What is being asked:
Scan the entries below for the word "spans" and copy every line where it turns up.

(Collection entries)

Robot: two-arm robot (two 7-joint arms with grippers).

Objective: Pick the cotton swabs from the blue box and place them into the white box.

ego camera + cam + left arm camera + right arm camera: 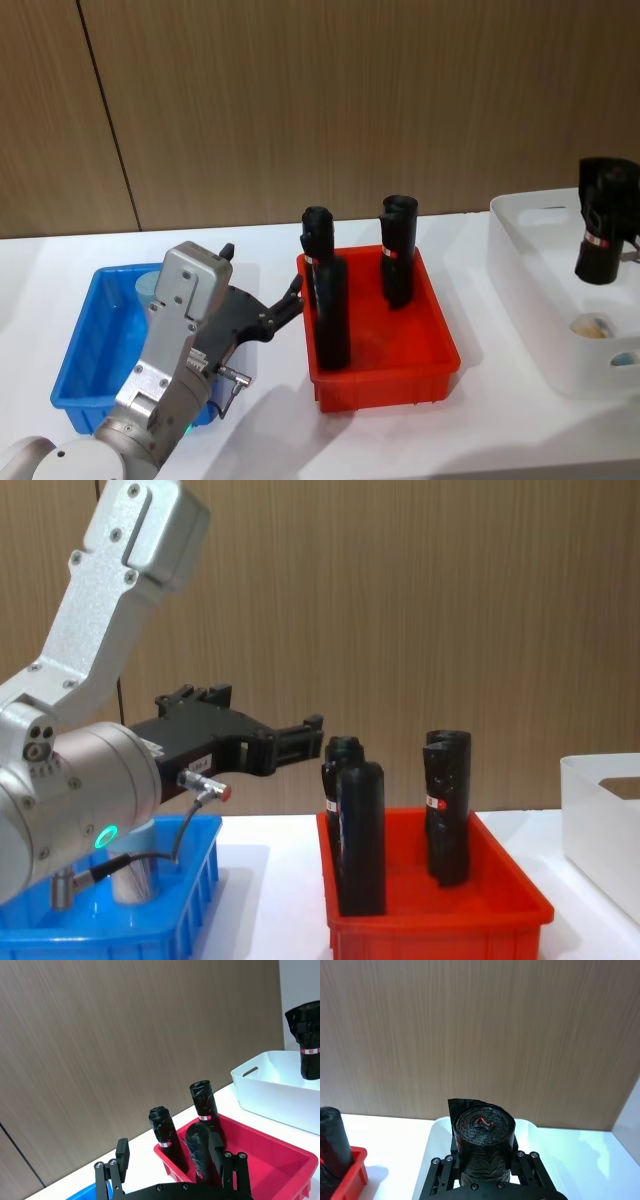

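Swabs (148,287) sit in a tub with a pale lid at the far side of the blue box (85,345) on my left. Two more small tubs (604,340) lie inside the white box (530,265) on my right. My left gripper (296,292) hangs above the blue box's right edge, jaws wide apart and holding nothing. My right gripper (485,1170) squeezes a black roll (603,221) above the white box. The red box (420,360) sits between them, with three black rolls (330,300) standing up in it.
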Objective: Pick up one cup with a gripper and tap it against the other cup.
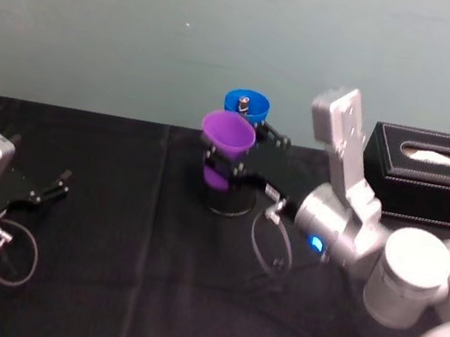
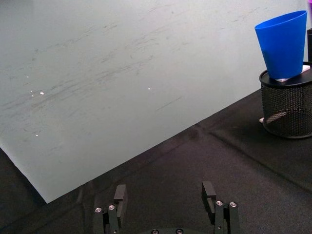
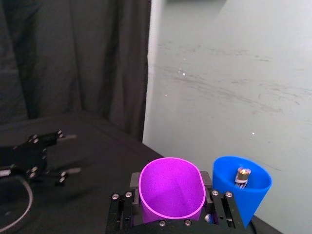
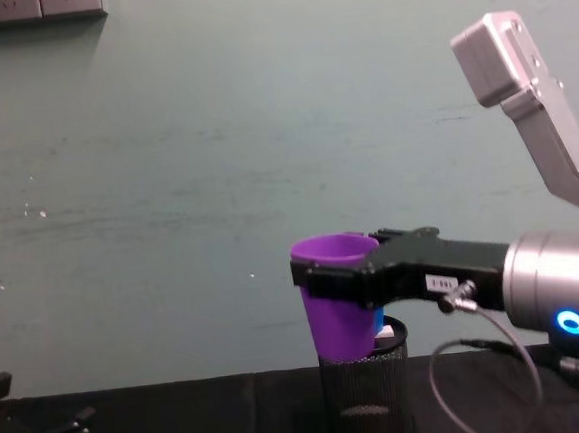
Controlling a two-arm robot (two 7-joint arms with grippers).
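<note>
Right gripper (image 3: 170, 222): fingers clenched on the purple cup (image 1: 227, 137), one on each side of the cup wall below the rim. The rim reads oval in the right wrist view, so the wall looks squeezed. The cup is lifted, upright, mouth up, hanging above the black mesh holder (image 4: 365, 396).

Blue cup (image 1: 247, 103): just behind and beside the purple cup in the head view, standing in or on the mesh holder, with a small metal-topped object inside it (image 3: 242, 174). Whether the two cups are touching, I cannot tell.

Left gripper (image 2: 165, 197): fingers spread apart, holding nothing, parked low over the tabletop (image 1: 101, 225) at the robot's left, well apart from both cups.

Risks, as I judge them:
- The blue cup stands raised on the holder; too firm a tap could tip it or knock it off.
- The squeezed plastic wall could slip or pop out of the fingers on impact.
- The gripper body sits close to the blue cup's rim and may strike it before the purple cup does.
- The loose cable (image 1: 271, 245) under the right wrist could snag.

Hard to make out:
- In the chest view the blue cup is almost wholly hidden behind the purple cup and gripper.
- How the blue cup's base is seated.
- What the object inside it is.
</note>
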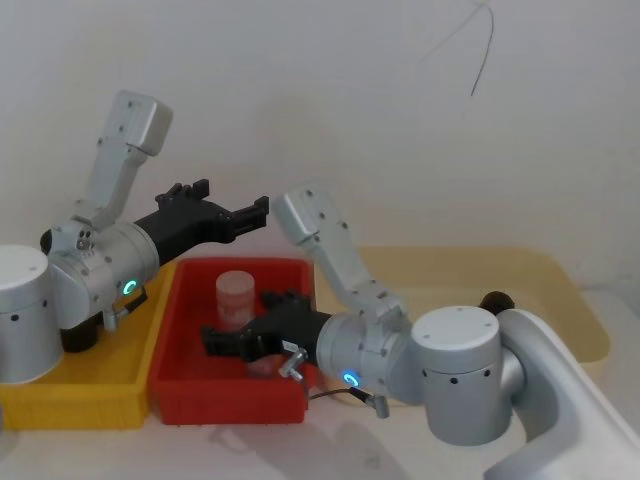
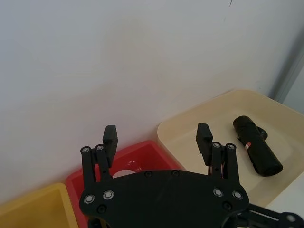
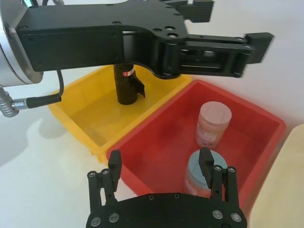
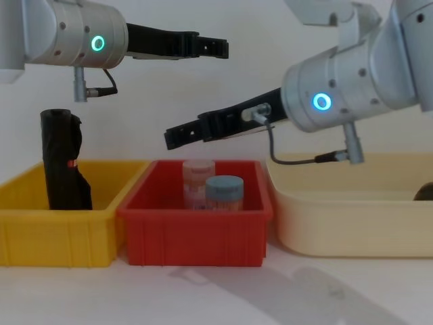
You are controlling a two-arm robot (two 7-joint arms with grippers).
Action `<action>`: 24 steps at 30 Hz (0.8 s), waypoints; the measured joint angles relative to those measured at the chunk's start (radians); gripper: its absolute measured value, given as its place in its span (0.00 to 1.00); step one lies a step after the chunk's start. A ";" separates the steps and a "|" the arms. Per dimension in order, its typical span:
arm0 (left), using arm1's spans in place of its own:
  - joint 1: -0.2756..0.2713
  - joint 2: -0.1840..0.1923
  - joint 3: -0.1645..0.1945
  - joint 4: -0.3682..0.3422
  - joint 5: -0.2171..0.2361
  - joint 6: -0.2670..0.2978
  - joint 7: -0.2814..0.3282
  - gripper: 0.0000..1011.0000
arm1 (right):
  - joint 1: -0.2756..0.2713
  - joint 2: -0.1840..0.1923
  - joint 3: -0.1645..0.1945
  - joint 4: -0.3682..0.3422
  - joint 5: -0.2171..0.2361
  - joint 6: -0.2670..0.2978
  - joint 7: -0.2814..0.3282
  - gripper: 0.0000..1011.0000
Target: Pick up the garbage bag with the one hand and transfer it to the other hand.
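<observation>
1. The garbage bag (image 2: 256, 146), a tight black roll with a small red-and-white band, lies on its side on the floor of the beige tub (image 2: 223, 102), at the robot's right end of the row of containers. Nothing touches it.
2. The left gripper (image 2: 157, 137), on the arm with the green ring, is released: its jaws stand wide apart and hold nothing. It hangs high in the air over the red bin (image 4: 196, 237), pointing towards the tub and well apart from the bag.
3. The right gripper (image 3: 160, 164), on the arm with the blue ring, is also released and empty. It hovers lower, over the red bin, pointing towards the robot's left.
4. Under it, inside the red bin, a pink jar (image 4: 197, 177) and a blue-lidded jar (image 4: 223, 193) stand upright, just beside each other.
5. A second black roll (image 4: 64, 162), looser and with a red mark, stands upright in the yellow bin (image 4: 40, 230) at the robot's left end.
6. All three containers sit side by side on the white counter (image 4: 216, 291).
</observation>
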 joint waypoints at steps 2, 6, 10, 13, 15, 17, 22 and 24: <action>0.000 0.000 0.000 0.000 0.000 0.000 0.000 0.99 | 0.005 -0.005 -0.005 0.010 -0.003 -0.003 0.000 0.99; 0.000 0.000 0.000 0.000 0.000 0.000 0.000 0.99 | 0.017 -0.017 -0.015 0.036 -0.012 -0.012 -0.001 0.99; 0.000 0.000 0.000 0.000 0.000 0.000 0.000 0.99 | 0.031 -0.031 -0.022 0.075 -0.021 -0.025 -0.003 0.99; 0.000 0.000 0.000 0.000 0.000 0.000 0.000 0.99 | 0.042 -0.040 -0.025 0.103 -0.027 -0.035 -0.005 0.99; 0.000 0.000 0.000 0.000 0.000 0.000 0.000 0.99 | 0.048 -0.045 -0.026 0.117 -0.030 -0.040 -0.006 0.99; 0.000 0.000 0.000 0.000 0.000 0.000 0.000 0.99 | 0.057 -0.052 -0.028 0.143 -0.035 -0.048 -0.007 0.99; 0.000 0.000 0.000 0.000 0.000 0.000 0.000 0.99 | 0.078 -0.065 -0.031 0.190 -0.043 -0.066 -0.010 0.99; 0.000 0.000 0.000 0.000 0.000 0.000 0.000 0.99 | 0.087 -0.070 -0.032 0.214 -0.048 -0.075 -0.011 0.99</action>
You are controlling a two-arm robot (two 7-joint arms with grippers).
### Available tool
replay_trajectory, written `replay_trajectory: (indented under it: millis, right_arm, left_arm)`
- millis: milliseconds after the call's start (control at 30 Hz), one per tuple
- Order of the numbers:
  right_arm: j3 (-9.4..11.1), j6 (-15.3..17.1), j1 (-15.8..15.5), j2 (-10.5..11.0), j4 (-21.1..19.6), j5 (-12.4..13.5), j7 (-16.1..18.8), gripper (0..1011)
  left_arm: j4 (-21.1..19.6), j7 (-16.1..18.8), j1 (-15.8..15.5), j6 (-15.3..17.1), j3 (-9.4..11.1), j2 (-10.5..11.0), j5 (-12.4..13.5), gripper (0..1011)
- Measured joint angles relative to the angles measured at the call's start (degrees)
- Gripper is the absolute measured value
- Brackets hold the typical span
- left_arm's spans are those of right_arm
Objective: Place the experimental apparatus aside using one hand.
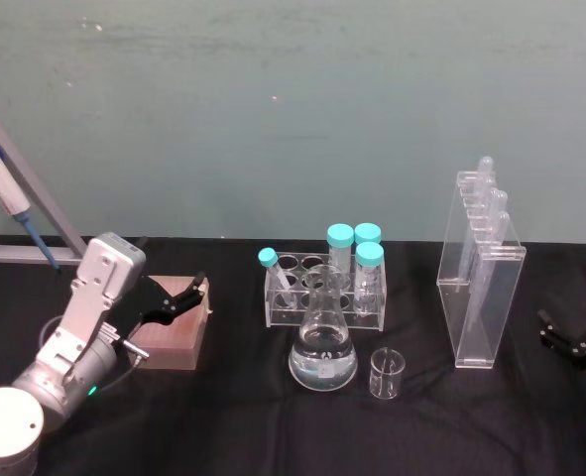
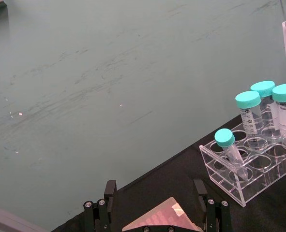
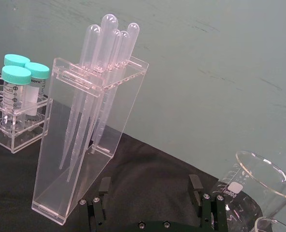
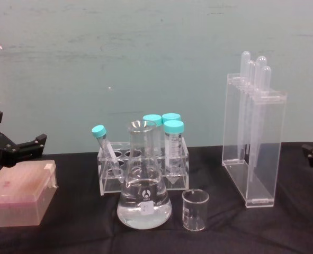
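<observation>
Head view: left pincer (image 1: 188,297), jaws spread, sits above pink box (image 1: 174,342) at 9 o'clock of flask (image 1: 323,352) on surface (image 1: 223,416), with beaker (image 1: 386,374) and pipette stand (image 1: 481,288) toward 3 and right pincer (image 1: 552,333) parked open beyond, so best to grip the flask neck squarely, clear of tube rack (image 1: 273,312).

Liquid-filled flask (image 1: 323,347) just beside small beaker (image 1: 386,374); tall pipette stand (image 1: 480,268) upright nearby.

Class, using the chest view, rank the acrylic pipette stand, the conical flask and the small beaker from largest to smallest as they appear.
1. acrylic pipette stand: tallest, with the largest outline.
2. conical flask: shorter, though it stands nearer the camera.
3. small beaker: clearly smallest, beside the flask's base.
</observation>
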Motion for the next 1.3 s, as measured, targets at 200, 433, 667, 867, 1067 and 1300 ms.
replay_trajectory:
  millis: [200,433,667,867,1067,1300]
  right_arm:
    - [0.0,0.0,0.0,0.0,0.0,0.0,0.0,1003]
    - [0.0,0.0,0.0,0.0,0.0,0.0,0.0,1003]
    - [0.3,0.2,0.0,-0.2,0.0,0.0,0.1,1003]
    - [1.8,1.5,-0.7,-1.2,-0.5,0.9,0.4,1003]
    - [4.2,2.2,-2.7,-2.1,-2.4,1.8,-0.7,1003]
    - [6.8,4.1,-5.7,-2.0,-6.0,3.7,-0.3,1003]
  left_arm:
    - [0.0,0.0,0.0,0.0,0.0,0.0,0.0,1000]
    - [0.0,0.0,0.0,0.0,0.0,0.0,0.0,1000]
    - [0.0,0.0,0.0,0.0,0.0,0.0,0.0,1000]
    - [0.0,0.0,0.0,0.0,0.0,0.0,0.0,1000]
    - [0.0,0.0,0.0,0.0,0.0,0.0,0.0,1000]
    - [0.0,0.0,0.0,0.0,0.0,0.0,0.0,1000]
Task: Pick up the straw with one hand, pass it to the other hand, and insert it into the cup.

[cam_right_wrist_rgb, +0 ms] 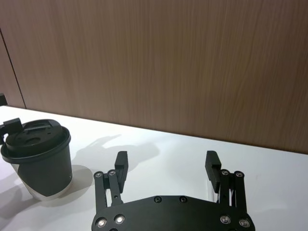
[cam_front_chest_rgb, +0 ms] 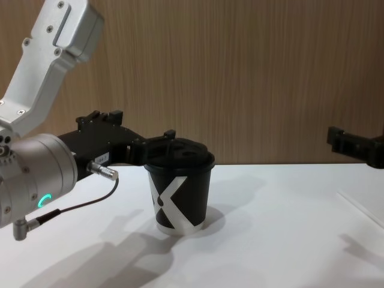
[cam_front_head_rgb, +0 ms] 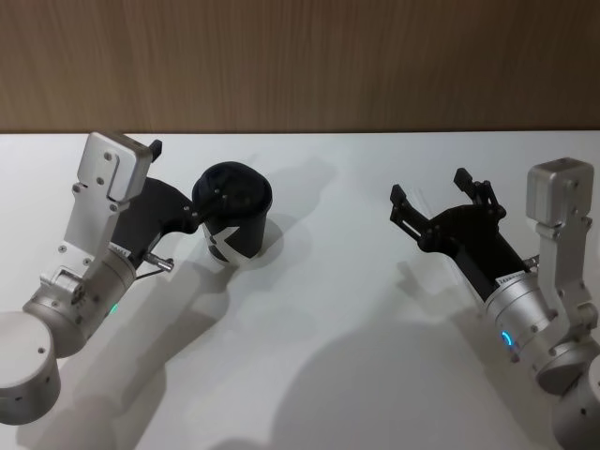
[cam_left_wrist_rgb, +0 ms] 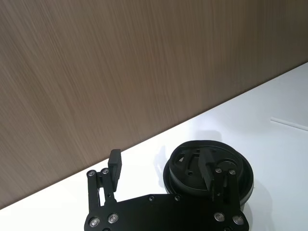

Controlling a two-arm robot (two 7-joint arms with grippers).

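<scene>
Cup (cam_front_head_rgb: 239, 234): black paper, white X mark, black domed lid (cam_front_chest_rgb: 180, 153); upright on the white table (cam_front_head_rgb: 328, 375), left of centre in the head view, near the far edge by the wood-panel wall (cam_front_head_rgb: 300, 56).

Straw (cam_front_chest_rgb: 360, 208): thin white tube lying flat on the table, well to the right of the cup; faint against the white top. Nothing is gripping it. Also seen far off in the left wrist view (cam_left_wrist_rgb: 288, 124).

Left gripper (cam_front_head_rgb: 187, 172): at the cup, level with its lid. Fingers spread; one finger (cam_left_wrist_rgb: 211, 178) hangs over the lid, the other (cam_left_wrist_rgb: 114, 163) stands clear on the outer side, away from the cup. It holds nothing. Whether the inner finger touches the lid, I cannot tell.

Right gripper (cam_front_head_rgb: 429, 185): above the table on the right side, well apart from the cup, pointing toward the far wall. Fingers spread wide, nothing between them; the right wrist view (cam_right_wrist_rgb: 166, 159) shows bare table through the gap. In the chest view it enters at the right edge (cam_front_chest_rgb: 348, 143), above where the straw lies.
</scene>
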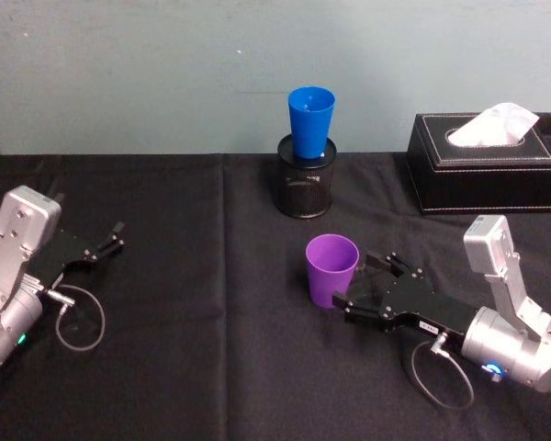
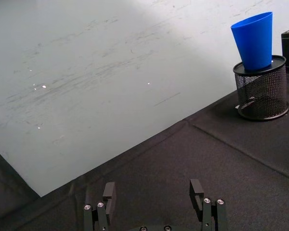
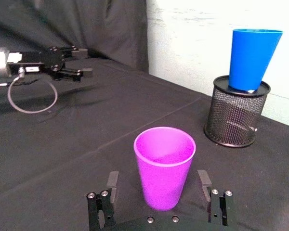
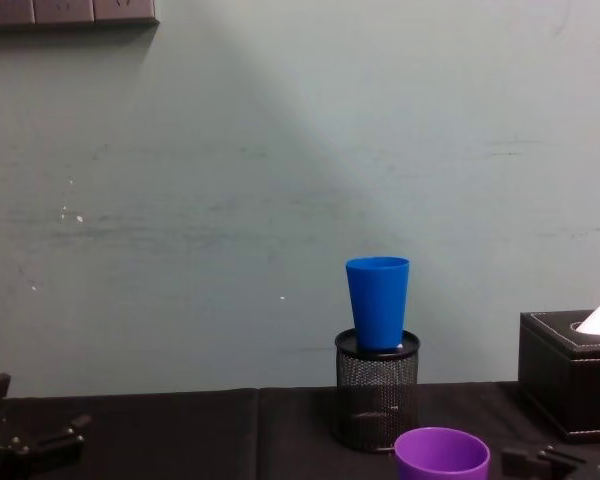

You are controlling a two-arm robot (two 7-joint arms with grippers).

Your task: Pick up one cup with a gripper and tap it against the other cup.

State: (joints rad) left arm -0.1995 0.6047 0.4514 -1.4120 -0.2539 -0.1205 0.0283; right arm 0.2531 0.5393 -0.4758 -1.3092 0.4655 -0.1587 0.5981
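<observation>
Well, in the head view the right gripper (image 1: 356, 283) lies low on the black tabletop (image 1: 193, 349), jaws spread either side of the smooth purple plastic tumbler (image 1: 331, 266); the left gripper (image 1: 106, 242) rests idle at the left, jaws also apart. The right wrist view shows gaps both sides (neither jaw touching yet), so centre, close gently, lift, and tap lightly: the bright blue tapered tumbler (image 3: 253, 57) perches in a black wire-mesh pot (image 3: 235, 115).

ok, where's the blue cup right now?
Head view: the blue cup stands upright in the mouth of the black mesh pot at back centre, left of the tissue box and behind the purple cup.
</observation>
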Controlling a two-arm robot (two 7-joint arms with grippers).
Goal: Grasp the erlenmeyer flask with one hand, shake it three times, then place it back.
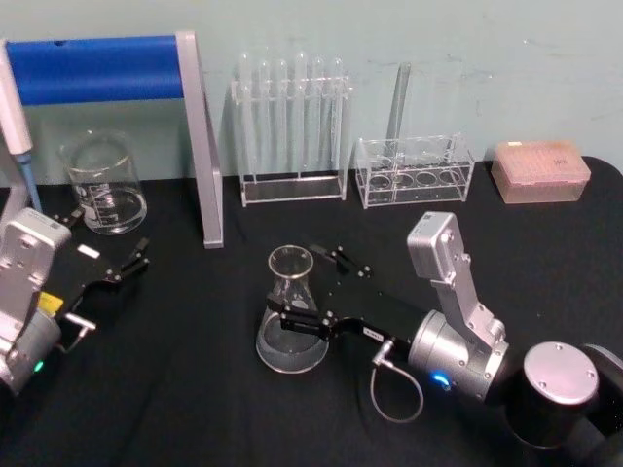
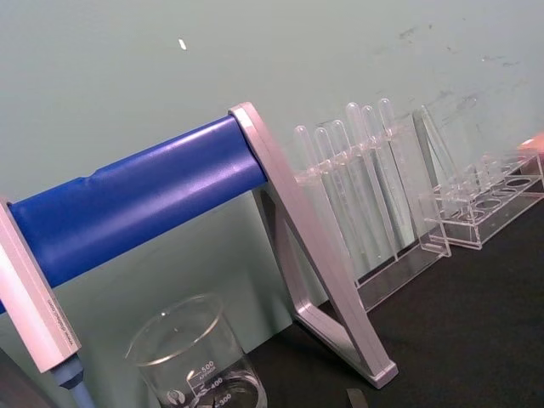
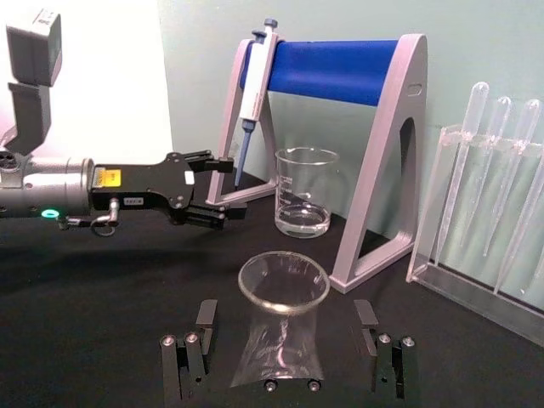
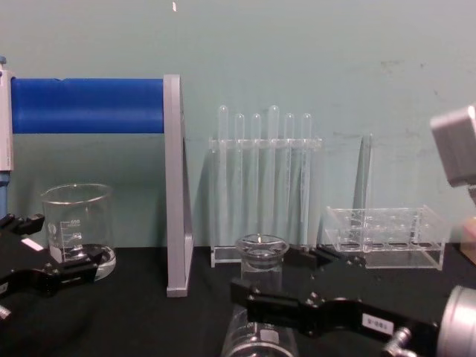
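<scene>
Upright on the black bench (image 1: 195,389), between the released jaws of the right gripper (image 1: 307,284): the erlenmeyer flask (image 1: 291,311), a gap on each side. At far left, the left gripper (image 1: 105,238), jaws also parted, near a beaker (image 2: 200,365) marked 400 and 300.

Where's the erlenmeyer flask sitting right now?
In the head view, the clear glass conical erlenmeyer flask stands mid-table on the black table, between the open fingers of the right end effector, in front of the clear test tube rack.
</scene>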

Solution to the exercise:
arm0 (left), using arm1's spans in place of its own:
- left_arm's spans are those of right_arm

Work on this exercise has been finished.